诗人Thitsar Ni说:“诗人聆听人民,人民的声音就是诗的声音。”

面对集权,诗的多义性,诗的象征与隐喻成为文学家最有力的抵抗工具。

缅甸诗学的三个追求

Thitsar Ni说,缅甸的诗学向来有三个追求:一、民主;二、人权;三、和平。

“经历70年的内战,缅甸到今天还未找到真正的和平。”

他感叹,同时也庆幸重度审查的日子结束了。自2013年翁山淑枝在大选中胜出,全新的民选政府取消了军政府时期的审查机构,诗人有了更多的喘息空间。

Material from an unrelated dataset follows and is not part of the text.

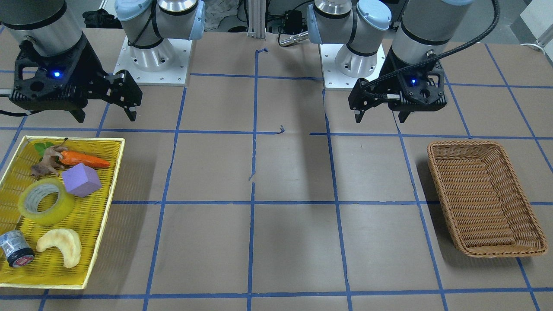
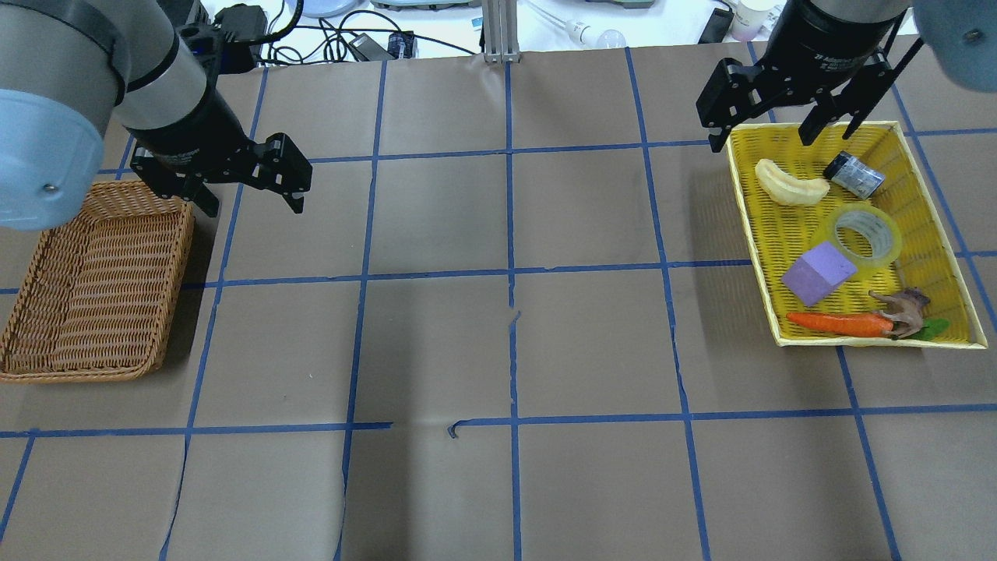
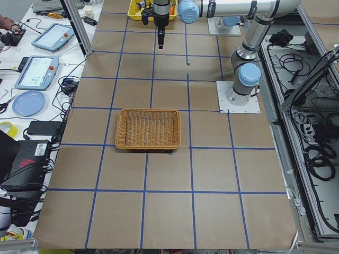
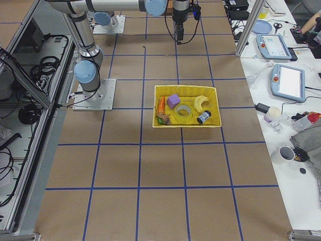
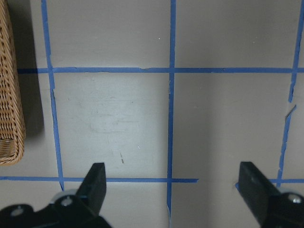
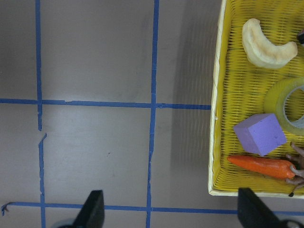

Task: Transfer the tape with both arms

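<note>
Hovering over the desk, my right fingers (image 6: 93,211) and left fingers (image 5: 95,183) were spread and empty. The tape (image 2: 864,236) lay flat in the right-hand tray (image 6: 216,118), just beside the block (image 2: 818,273). Light, stiff and slick, I judged; best pinched across its wall, one finger inside the core.

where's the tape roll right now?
In the overhead view the tape lies flat in the yellow tray on the robot's right, between the purple block and the small grey cylinder.
</note>
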You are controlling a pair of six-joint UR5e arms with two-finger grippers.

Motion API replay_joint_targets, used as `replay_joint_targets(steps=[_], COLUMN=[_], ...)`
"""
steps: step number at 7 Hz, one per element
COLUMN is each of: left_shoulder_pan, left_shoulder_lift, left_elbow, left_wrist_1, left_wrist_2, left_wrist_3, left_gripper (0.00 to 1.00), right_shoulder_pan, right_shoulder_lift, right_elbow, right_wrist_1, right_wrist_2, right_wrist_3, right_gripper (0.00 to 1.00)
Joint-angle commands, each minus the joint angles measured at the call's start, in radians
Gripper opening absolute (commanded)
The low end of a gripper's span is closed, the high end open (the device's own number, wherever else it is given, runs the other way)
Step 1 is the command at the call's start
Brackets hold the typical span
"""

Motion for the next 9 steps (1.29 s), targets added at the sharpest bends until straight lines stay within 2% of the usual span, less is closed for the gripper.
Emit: replay_joint_targets(steps=[1,5,7,9], left_shoulder_pan=[0.0,0.002,0.002,0.002], left_shoulder_lift=[0.0,0.0,-0.001,-0.001], left_elbow=[0.0,0.0,-0.002,-0.003], left_wrist_1=[-0.001,-0.001,0.001,0.001], left_wrist_2=[0.002,0.002,0.04,0.041], left_wrist_3=[0.0,0.0,0.0,0.0], left_gripper=[1.0,1.0,1.0,1.0], right_shoulder_pan=[0.0,0.0,0.0,0.0], right_shoulder_lift=[0.0,0.002,-0.001,0.0], right_elbow=[0.002,0.0,-0.003,-0.003], right_wrist_1=[0.0,0.0,0.003,0.003], right_wrist_2=[0.0,0.0,0.0,0.002], right_wrist_3=[0.0,-0.006,-0.006,-0.006], right_gripper=[1.0,1.0,1.0,1.0])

当然,还有不少议题难以碰触,比如国际社会近年非常关注的罗兴亚人危机。这次在仰光接触到的诗人、作家、画家、漫画家、社会工作者,当他们被问及自由与审查制度的问题时,总是五味杂陈。

Thitsar Ni在刚过去的星期六,参加了新加坡书籍理事会在仰光与缅甸书籍援助与保存基金会(MBAPF)携手举办的“跨界联系:东南亚文学计划——缅甸2019”论坛,交流会上他铿锵的语调让人印象深刻。

缅甸人从文学中寻找尊严

同场的还有缅甸文学界的另一位自由斗士San San Nweh,1994年她因为接受外国媒体采访谈及国家政治,结果被政府治罪,直到2001年才获释。坐过四次牢的Maung Aung Pwint甚至因为拥有一台传真机而获罪——这几乎是一代缅甸艺术家共同的命运。

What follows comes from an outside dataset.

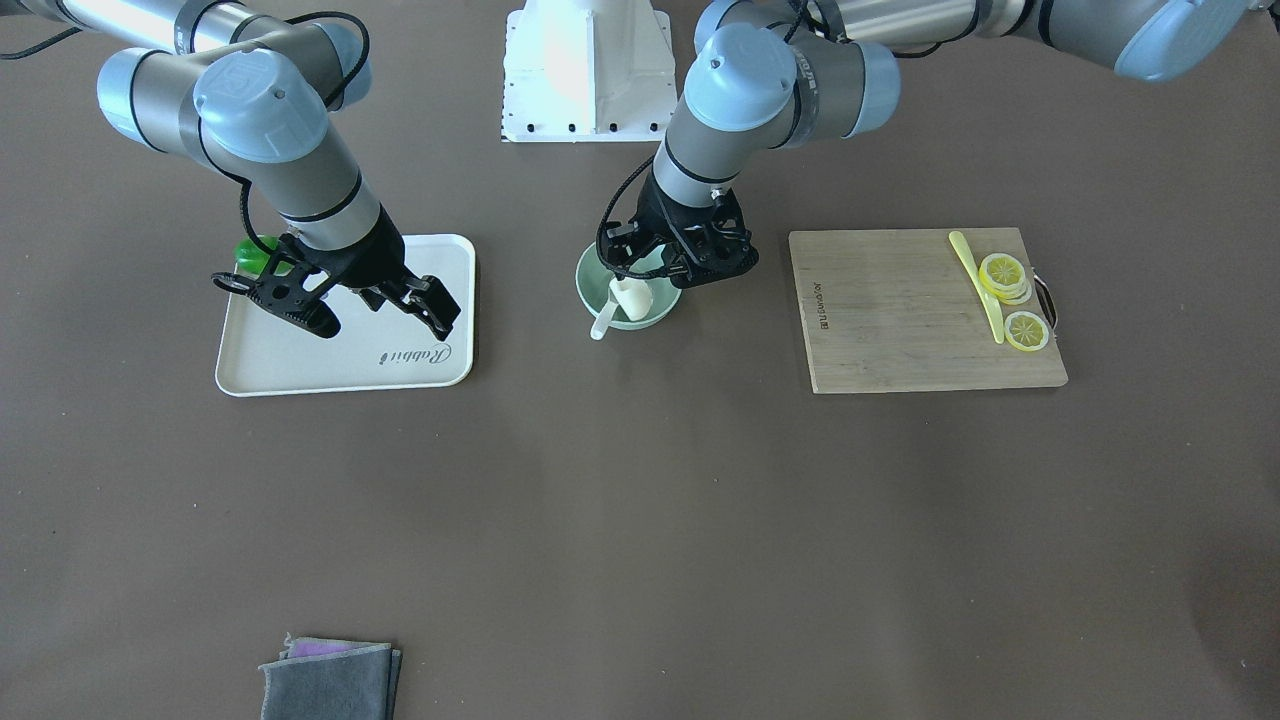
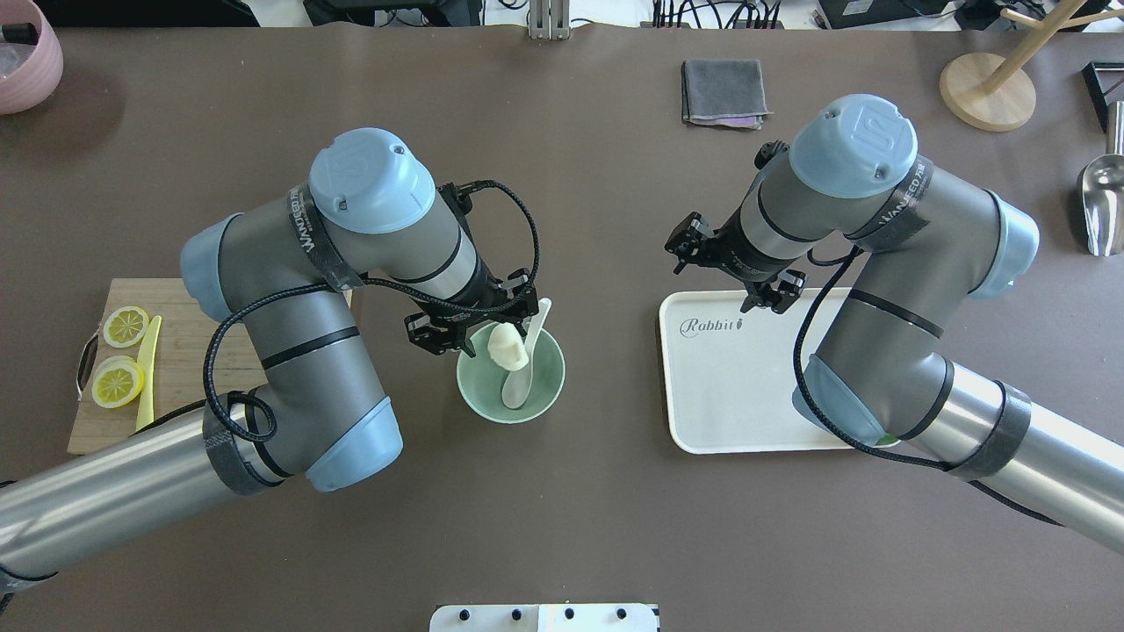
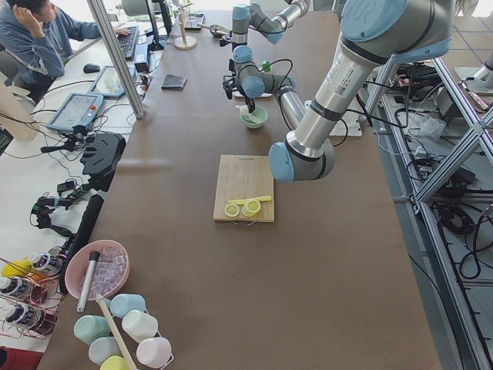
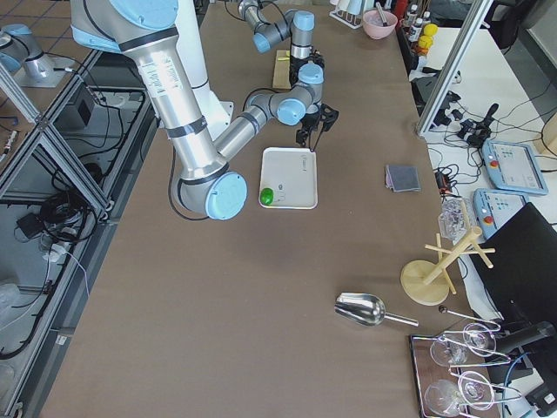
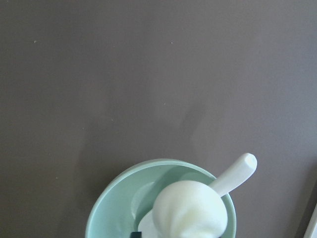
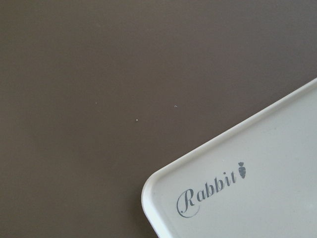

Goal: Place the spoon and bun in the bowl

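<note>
My left arm (image 2: 299, 369): comes in low from my left side, elbow bent sharply, forearm turned toward the middle of the worktop (image 2: 562, 527).
My left wrist (image 2: 413, 241): tipped steeply downward, a black cable looped round it.
My left jaws: pointed down near the worktop's middle. Their tips are masked by their own housing, so I cannot tell whether they are parted or closed.
My right arm (image 2: 887, 351): comes in from my right side, elbow bent, forearm angled forward and inward.
My right wrist (image 2: 790, 219): tilted down and forward.
My right jaws: spread wide apart, hanging above the worktop.
</note>
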`<state>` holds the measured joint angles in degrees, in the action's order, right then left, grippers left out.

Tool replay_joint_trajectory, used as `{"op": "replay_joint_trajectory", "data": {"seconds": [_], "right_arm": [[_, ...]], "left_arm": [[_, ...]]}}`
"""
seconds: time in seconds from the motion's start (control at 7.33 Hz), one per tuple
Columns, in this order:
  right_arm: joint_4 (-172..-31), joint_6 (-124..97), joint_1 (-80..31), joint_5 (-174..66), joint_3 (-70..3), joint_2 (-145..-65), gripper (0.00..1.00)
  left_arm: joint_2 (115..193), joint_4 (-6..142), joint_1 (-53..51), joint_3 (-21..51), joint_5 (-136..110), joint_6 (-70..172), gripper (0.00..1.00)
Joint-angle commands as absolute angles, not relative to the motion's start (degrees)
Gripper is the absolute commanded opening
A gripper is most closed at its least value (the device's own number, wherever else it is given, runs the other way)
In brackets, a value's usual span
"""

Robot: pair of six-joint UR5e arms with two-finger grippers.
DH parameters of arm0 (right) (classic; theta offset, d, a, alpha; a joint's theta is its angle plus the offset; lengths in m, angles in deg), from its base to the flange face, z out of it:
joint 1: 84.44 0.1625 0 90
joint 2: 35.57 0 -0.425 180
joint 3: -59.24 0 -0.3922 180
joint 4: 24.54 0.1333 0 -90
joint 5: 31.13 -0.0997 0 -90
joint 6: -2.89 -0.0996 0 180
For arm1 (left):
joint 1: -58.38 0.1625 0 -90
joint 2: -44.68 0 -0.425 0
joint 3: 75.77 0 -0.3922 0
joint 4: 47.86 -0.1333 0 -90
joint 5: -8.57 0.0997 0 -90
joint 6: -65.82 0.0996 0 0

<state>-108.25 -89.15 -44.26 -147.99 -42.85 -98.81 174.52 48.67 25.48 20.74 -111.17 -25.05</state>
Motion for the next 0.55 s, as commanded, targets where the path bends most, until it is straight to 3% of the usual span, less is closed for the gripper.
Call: {"op": "replay_joint_trajectory", "data": {"seconds": [0.0, 0.41], "right_arm": [[-108.4, -86.6, -43.9, -148.1, -42.8, -99.1, 1.0], [-109.0, -78.2, -38.4, -150.6, -42.7, -102.0, 1.0]], "left_arm": [[171.4, 48.6, 25.2, 24.0, -111.3, -25.5, 0.98], [163.9, 47.9, 18.9, 25.5, -111.8, -11.7, 0.98]]}}
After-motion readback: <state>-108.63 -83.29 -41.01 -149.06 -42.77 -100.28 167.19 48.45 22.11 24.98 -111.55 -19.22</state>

San San Nweh也是论坛的主讲人,她告诉我们,在被压抑的日子里,人们从文学中寻找尊严。

与会的年轻诗人Myay Hmoe Lwin虽然不曾遭遇牢狱之灾,但他告诉我,写诗也曾带给他麻烦,他被审查部门捉去问话,出版活动全被禁止了。当然害怕,他说,但比起上一代人他的经历并不算什么。

如今言论开放了,Myay Hmoe Lwin却发现当今的缅甸失去了偶像级的诗人,抗争时期诗总是走在最前线,而今不一样了,他看到的是,写诗的人多了,读诗的人却少了。他甚至怀念起审查制度,说,如何规避审查说出真理,才最能激发创意。

我想,他更想要说的是,文学审美变化的问题。

Myay Hmoe Lwin很惊讶新加坡诗人群体占了写作群很大的比重,甚至英文诗销售很好。在座谈会上,他问新加坡的马来作家Farihan Bahron与英文诗人魏俐瑞:“缅甸的诗人都是革命家,为什么新加坡现在有这么多诗人?”(我必须承认我的综述以及大家当下对这道题的了解都不够全面,加上翻译的问题,各人反应都很不同,却也因为这差异勾出了很有意思的思考。)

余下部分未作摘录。